Promuovere, finanziare e coordinare progetti di ricerca ad alto impatto scientifico e traslazionale: queste parole riassumono nel migliore dei modi quanto fatto dalla Fondazione Regionale per la Ricerca Biomedica (FRRB) nel corso del 2025. Entrando più nel dettaglio, la realtà con sede a Milano, e operativa dal 2011, ha chiuso il suo 14° anno di attività con diversi traguardi di spessore. Il primo riguarda l’ammontare complessivo di finanziamenti allocati per tutte le iniziative strutturate che, nello specifico, supera quota 27 milioni di euro. La cifra totale risulta così suddivisa: oltre 20 milioni per i bandi regionali e più di 6 milioni per quelli europei.
Il Bando Consolidator
Tra i bandi più rappresentativi emerge, senza dubbio, la prima edizione del Bando Consolidator, la quale prevede una dotazione finanziaria superiore a quota 10 milioni di euro e un massimale, in termini di finanziamento per singolo progetto, pari a 1 milione. “Il 2025 ha rappresentato per la nostra Fondazione un anno di consolidamento e sviluppo delle attività a sostegno dell’ecosistema lombardo della ricerca e dell’innovazione in ambito biomedico – afferma Andrea Donnini (nella foto) Presidente del CDA della Fondazione Regionale per la Ricerca Biomedica.

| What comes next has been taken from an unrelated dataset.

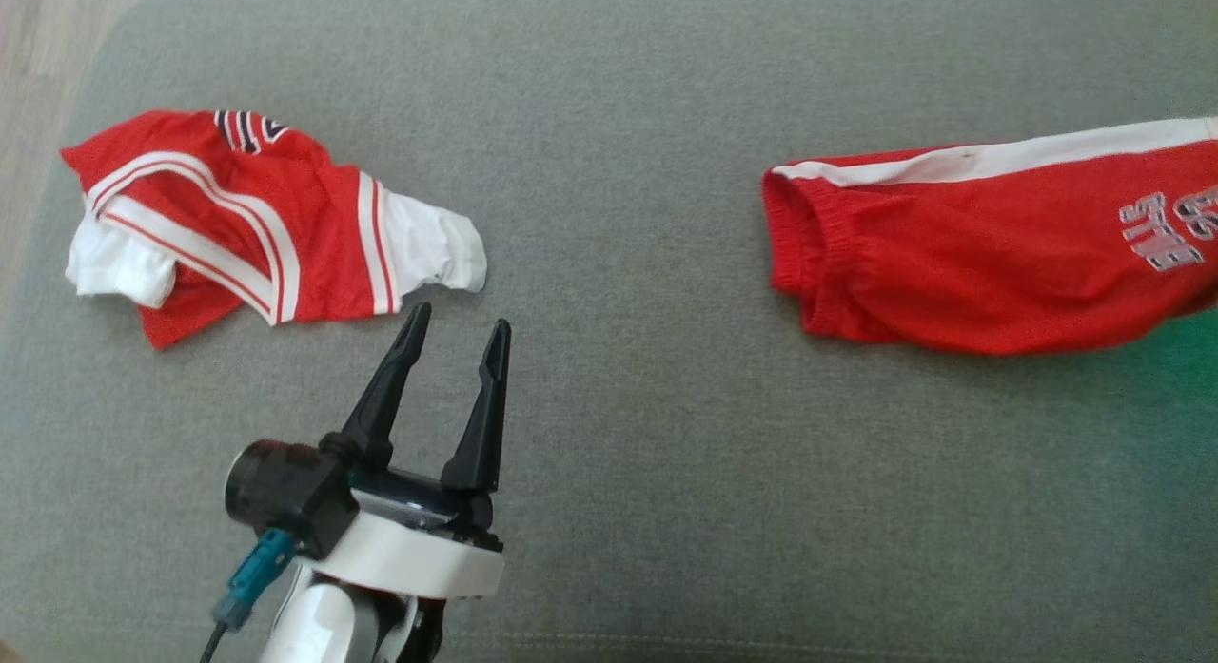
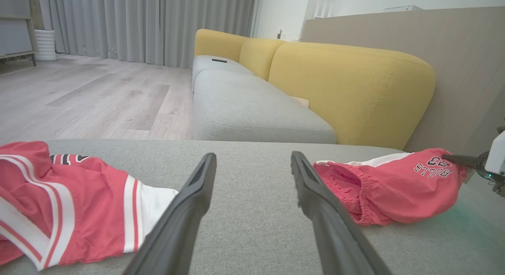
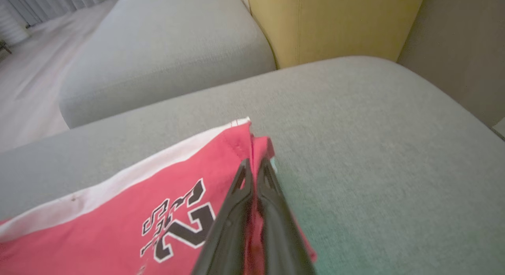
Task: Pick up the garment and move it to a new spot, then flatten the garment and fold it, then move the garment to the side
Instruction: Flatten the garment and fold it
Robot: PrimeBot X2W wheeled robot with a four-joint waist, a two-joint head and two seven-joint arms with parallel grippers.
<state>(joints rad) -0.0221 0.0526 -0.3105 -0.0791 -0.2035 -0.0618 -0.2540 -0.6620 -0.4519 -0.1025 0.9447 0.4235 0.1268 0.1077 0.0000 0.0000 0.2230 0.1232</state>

In coerenza con il proprio mandato istituzionale e con gli indirizzi strategici di Regione Lombardia, FRRB ha proseguito nell’azione di promozione, finanziamento e coordinamento di progetti di ricerca ad alto impatto scientifico e traslazionale. In un contesto caratterizzato da una crescente competitività a livello nazionale ed europeo e da una sempre maggiore integrazione tra ricerca, innovazione e sistema sanitario, FRRB ha rafforzato il proprio ruolo di catalizzatore tra enti di ricerca, IRCCS, ATS, ASST, Università e sistema produttivo”.

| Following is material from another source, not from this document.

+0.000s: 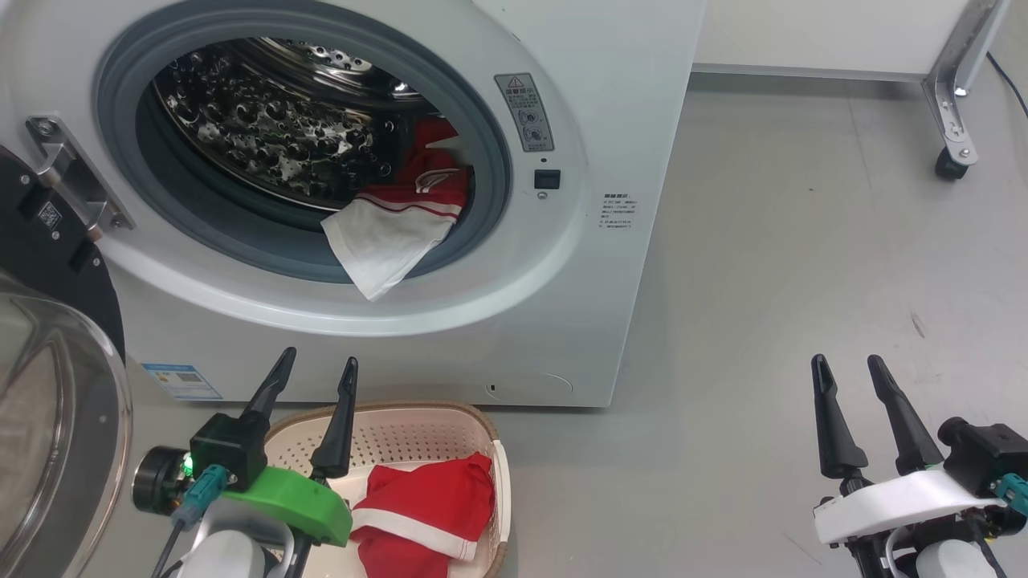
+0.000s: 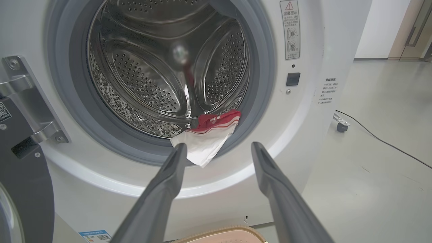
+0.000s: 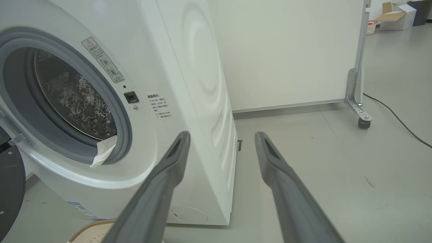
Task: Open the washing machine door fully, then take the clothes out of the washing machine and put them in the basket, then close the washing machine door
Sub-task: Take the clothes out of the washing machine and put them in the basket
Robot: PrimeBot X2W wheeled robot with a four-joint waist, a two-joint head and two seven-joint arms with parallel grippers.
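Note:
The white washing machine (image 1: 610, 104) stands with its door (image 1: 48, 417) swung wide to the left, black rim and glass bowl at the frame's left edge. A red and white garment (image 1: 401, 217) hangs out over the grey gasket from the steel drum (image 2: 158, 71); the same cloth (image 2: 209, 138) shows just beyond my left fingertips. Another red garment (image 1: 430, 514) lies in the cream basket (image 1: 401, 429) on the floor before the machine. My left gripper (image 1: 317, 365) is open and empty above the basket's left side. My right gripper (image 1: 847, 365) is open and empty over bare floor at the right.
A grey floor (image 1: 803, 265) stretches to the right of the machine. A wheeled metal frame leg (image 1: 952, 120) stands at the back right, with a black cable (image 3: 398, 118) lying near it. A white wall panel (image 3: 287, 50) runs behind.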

Parità di genere, rispetto e non discriminazione
Fanno seguito alle parole di Andrea Donnini ulteriori punti chiave che hanno caratterizzato il 2025 della Fondazione tra cui il rinnovo, con tanto di ampliamento a più ambiti di attività, della Certificazione ISO 9001:2015 per il triennio 2026-2028. Questo riconoscimento conferma la qualità eccelsa del servizio offerto da FRRB nella quotidianità, in particolar modo in termini di pubblicazione di bandi competitivi e gestione di progetti di ricerca attuati dagli enti del sistema sanitario regionale. E ancora, nel medesimo arco temporale, la Fondazione ha rafforzato il proprio impegno per la parità di genere, il rispetto e la non discriminazione.

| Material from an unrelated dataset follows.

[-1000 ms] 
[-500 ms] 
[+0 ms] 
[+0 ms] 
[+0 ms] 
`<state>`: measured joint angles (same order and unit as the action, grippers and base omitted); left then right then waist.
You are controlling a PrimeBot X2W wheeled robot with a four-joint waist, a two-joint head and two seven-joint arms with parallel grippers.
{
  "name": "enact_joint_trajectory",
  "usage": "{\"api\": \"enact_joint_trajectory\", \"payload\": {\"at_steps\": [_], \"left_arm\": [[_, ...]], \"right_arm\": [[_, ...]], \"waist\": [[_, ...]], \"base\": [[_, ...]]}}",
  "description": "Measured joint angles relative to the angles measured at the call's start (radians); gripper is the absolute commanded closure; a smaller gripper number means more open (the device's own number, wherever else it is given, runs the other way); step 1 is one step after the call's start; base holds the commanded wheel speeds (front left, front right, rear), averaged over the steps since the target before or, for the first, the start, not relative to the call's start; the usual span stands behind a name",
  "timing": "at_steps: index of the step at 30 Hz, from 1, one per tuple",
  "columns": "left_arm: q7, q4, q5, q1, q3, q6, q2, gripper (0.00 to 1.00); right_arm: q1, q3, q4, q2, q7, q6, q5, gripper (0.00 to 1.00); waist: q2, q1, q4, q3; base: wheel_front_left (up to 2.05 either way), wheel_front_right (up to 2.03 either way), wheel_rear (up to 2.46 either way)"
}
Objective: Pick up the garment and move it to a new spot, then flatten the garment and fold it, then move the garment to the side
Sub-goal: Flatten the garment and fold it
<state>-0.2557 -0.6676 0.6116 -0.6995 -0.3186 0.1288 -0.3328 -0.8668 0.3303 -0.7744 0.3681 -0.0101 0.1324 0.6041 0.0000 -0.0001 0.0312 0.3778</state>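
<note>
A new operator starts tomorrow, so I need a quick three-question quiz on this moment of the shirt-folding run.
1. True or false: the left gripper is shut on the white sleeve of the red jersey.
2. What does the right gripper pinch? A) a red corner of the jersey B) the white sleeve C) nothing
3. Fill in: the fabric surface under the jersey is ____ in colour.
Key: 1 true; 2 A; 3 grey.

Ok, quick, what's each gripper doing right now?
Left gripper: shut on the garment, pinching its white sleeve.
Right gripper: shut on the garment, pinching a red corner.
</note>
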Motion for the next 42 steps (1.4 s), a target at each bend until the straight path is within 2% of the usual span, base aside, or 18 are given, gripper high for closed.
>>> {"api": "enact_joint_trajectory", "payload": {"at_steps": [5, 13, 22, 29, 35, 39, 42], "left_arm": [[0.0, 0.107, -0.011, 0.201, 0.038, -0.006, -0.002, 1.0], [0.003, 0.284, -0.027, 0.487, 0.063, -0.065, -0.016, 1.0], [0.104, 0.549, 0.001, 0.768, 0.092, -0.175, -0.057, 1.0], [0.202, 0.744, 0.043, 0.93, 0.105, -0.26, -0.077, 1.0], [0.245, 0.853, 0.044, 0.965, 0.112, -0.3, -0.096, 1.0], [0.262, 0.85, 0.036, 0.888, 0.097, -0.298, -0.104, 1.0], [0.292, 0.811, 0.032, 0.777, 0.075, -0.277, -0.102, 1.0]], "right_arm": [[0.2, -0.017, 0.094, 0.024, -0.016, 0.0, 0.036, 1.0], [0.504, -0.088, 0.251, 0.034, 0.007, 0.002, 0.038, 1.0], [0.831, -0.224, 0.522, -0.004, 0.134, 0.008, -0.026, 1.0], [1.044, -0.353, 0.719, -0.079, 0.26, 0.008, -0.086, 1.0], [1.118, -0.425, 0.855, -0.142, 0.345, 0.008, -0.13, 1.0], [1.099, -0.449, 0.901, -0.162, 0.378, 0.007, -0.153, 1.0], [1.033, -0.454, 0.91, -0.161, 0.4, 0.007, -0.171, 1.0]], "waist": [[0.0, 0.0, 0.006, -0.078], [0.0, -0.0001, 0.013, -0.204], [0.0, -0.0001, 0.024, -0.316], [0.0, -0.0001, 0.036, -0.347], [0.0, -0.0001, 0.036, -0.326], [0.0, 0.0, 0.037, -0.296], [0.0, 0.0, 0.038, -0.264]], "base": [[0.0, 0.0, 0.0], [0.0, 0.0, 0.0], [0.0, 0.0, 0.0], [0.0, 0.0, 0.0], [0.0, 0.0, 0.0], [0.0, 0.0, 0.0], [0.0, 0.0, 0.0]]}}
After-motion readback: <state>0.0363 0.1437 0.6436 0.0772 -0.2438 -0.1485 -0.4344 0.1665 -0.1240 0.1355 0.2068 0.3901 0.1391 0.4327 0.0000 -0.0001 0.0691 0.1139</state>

In che modo? Riconoscendoli come elementi centrali della missione a sostegno della ricerca biomedica lombarda con l’approvazione del nuovo “Gender Equality Plan” (GEP). “La Fondazione Regionale per la Ricerca Biomedica è riconosciuta come realtà di spicco del proprio settore non solo a livello nazionale, ma anche europeo e globale grazie alla partecipazione a partnership di livello quali, ad esempio, ERA4HEALTH, THCS ed EP-PERMED – aggiunge Veronica Comi, Direttore Generale di FRRB – Attraverso iniziative strategiche e finanziamenti mirati, rivolti sia ad Enti pubblici sia privati, diamo l’opportunità a ricercatori e professionisti del settore medico-sanitario di strutturare progetti capaci di rivoluzionare in positivo il settore e, di conseguenza, mettere a disposizione dei più bisognosi soluzioni efficaci e all’avanguardia. Un obiettivo per il 2026? Crescere dal punto di vista operativo, puntando maggiormente su un ambito in particolare, ovvero quello della ricerca clinica”.